Wednesday, January 20, 2010

Things DO change, don't they?

It's been too long since I've posted something. I need to stay up to date with this. Between this, and my own personal journal - I'm presently, at this very moment managing to put off ALL work and daily responsibility. Fantastic.

As I sit here, with Family Guy playing in the background, I find it funny that I can maintain some level of serious tone in my post. I guess I'm a little disappointed in my lack of posting lately. Anyways, as the title of the post goes, things have changed haven't they? In more ways than I originally thought when I first thought of the title.

Training, boxing, martial arts and fighting have all settled into a different part of my life. At least they did for the last year. Injuries, work commitments...really, a change in my own personal growth have put that part of my life in a different perspective. Training still plays an important role in my daily life. More importantly now, my relationships. Whereas at one point, all of this was bereft of any human connection, I know am connected and bonded with quite a few people in this world. One of those people has become very important to me. The more I think about it, they are all important to me now simply because I've let them in.

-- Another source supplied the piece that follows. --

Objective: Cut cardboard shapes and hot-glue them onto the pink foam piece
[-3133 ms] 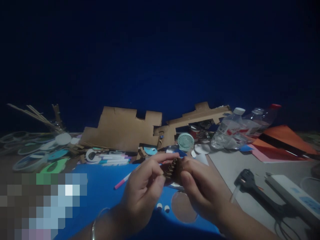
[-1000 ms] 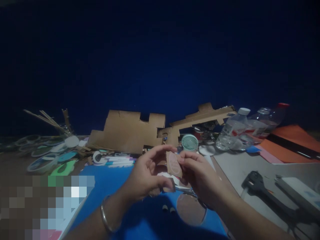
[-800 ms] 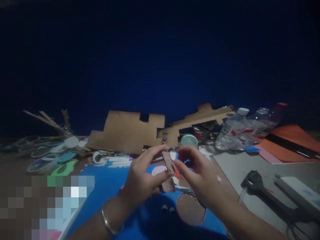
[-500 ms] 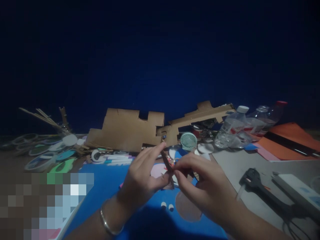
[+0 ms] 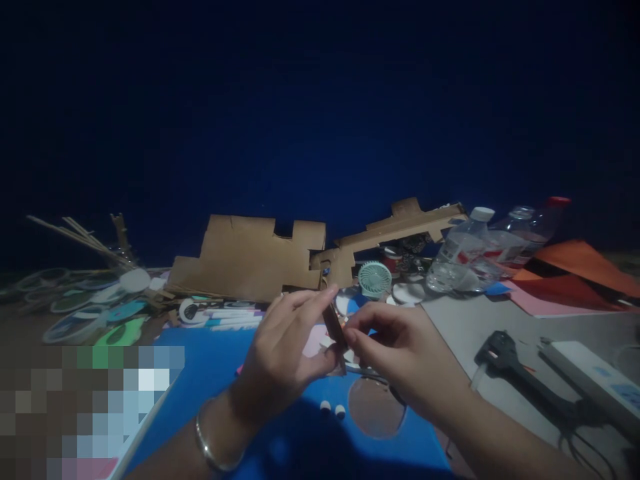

And my success as a fighter, a friend, a training partner and a coach has improved because of it. Would I have ever thought that way when I first started all of this? No way. I started this with the notion that I be alone, invincible and indestructable. Isn't that the path of the warrior? Isn't that what I've always felt? Is that what we see in movies? I don't know now, when I think about it. I still have that idea floating around in my heart; that this be done alone. That makes it heroic. And a lonely story. Maybe a heroic story, one that Hollywood makes movies out of so that we go home thinking how cool it would be to be that guy in that movie.

But I guess it's just me that thinks that way. Which is why I think Hollywood always puts a girl in there for the hero to end up with. That way - not so alone. Happy ending requirement. In real life, probably and usually doesn't always end up that way.

And so back to the title of the post, "Things DO change, don't they?" At this very moment, do I feel the effects or disparity as the result of any change that has occurred in my life? And if so, what was it again? Well, at this moment...right now...not so much. And what was that change again? I think it had something to do with connection - bonding with others. Relationships of all types and how I have cultivated them in recent history. That has been the main change, and like I said, at this very second, sitting here alone, I can't really tell if I see it all so clearly.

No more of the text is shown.